Art Academy of Cincinnati
Don Schuster at the Cincinnati Art Museum

On January 3, 2019, about 20 of Cincinnati’s best-known artists painted their interpretations of the historic Frank Duveneck Collection in the Cincinnati Wing and other galleries at the Cincinnati Art Museum. The work of these artists is on view in the exhibition “Duveneck & Friends Reinterpreted,” starting January 18.

Art Academy of Cincinnati
Christine Kuhr at the Cincinnati Art Museum

Marlene Steele reminisces: “My teacher, Miss McCarthy, had a painting in her studio of a 3/4 length gentleman standing. In his class, Duveneck took the brush from her hand and made several strokes to strengthen and encourage her concept.
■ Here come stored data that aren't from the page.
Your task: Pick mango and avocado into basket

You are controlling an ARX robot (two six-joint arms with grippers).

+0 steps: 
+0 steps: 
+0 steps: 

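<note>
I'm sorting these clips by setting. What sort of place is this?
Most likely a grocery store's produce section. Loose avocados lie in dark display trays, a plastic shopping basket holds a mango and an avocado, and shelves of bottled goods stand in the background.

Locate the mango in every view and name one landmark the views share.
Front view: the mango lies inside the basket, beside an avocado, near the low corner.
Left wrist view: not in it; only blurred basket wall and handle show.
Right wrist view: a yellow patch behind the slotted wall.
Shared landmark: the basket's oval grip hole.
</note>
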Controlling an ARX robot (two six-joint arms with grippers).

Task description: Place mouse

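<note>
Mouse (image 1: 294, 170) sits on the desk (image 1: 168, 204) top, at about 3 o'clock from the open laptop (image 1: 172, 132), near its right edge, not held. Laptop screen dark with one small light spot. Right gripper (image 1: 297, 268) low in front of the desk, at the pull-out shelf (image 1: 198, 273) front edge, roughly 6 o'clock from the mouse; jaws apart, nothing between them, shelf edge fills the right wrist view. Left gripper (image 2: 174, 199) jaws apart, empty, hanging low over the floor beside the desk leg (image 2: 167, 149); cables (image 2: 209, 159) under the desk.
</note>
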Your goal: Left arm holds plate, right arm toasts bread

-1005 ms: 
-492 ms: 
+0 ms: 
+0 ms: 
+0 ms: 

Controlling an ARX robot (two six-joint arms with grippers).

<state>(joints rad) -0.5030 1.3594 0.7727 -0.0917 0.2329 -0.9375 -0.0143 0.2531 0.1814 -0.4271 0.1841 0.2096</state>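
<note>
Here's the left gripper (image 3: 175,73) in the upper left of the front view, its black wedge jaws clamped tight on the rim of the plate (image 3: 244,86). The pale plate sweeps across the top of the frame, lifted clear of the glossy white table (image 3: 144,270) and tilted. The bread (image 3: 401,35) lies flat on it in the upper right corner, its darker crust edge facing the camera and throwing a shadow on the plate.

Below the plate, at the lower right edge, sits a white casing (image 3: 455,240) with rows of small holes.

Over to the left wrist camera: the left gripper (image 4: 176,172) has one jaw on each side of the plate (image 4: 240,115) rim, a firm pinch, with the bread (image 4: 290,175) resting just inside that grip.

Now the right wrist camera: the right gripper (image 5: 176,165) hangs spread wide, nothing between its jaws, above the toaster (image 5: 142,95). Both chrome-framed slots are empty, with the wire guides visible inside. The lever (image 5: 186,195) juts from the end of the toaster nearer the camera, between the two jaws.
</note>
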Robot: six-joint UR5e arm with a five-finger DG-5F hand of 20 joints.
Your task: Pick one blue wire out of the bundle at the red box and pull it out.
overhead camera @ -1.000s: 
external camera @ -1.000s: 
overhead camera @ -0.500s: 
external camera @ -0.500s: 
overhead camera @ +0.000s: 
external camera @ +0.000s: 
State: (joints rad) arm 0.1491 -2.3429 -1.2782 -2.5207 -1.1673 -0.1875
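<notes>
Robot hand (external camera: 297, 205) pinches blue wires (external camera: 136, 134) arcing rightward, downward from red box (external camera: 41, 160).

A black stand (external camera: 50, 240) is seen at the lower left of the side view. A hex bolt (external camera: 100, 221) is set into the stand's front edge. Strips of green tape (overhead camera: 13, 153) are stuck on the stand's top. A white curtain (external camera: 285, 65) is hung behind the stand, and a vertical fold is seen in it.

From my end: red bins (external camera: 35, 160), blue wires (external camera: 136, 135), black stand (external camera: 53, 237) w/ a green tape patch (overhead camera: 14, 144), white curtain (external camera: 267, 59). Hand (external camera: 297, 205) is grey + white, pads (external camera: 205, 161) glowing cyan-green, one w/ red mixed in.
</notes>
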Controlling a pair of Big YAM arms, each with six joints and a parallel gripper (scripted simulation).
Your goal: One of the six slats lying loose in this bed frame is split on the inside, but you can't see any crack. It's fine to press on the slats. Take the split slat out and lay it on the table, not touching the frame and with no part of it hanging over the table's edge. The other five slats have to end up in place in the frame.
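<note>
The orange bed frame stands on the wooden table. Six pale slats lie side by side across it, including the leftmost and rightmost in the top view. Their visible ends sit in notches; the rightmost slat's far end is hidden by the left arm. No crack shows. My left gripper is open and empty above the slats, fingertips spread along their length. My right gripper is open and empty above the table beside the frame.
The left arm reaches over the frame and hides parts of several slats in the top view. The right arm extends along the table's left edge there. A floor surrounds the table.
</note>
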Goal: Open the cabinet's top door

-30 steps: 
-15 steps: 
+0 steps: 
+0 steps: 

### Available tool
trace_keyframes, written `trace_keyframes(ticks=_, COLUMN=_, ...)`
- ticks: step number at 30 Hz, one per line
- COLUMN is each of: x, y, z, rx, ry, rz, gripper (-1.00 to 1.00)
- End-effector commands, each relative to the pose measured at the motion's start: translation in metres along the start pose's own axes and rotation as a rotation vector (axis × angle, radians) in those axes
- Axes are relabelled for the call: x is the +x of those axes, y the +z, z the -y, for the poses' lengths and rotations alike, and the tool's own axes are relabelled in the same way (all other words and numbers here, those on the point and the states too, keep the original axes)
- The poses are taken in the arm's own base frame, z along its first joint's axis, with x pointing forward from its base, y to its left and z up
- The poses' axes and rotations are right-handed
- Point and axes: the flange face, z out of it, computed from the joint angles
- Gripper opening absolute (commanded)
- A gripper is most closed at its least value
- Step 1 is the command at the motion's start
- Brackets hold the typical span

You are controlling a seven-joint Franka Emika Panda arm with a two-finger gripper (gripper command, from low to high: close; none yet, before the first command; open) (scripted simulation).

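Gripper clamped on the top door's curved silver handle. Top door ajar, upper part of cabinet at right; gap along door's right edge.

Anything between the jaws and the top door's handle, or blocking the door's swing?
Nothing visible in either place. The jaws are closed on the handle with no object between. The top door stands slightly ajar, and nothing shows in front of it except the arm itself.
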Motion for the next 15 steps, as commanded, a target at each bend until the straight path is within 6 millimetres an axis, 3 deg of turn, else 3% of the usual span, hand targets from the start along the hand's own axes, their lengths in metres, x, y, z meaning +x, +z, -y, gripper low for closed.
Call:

She had said to me that she ‘never touched the painting again’ in order to preserve the surface.’”

Kathleen Kilgallon, “Italian Courtyard,” After Duveneck, oil on canvas, 11 x 14 in.
Gail Morrison, “Doorway with Garlic Braids,” After Duveneck, oil on linen, 10 x 13 in.

“Duveneck & Friends Reinterpreted” is on view at Wessel Gallery at the Cincinnati Art Club (Ohio).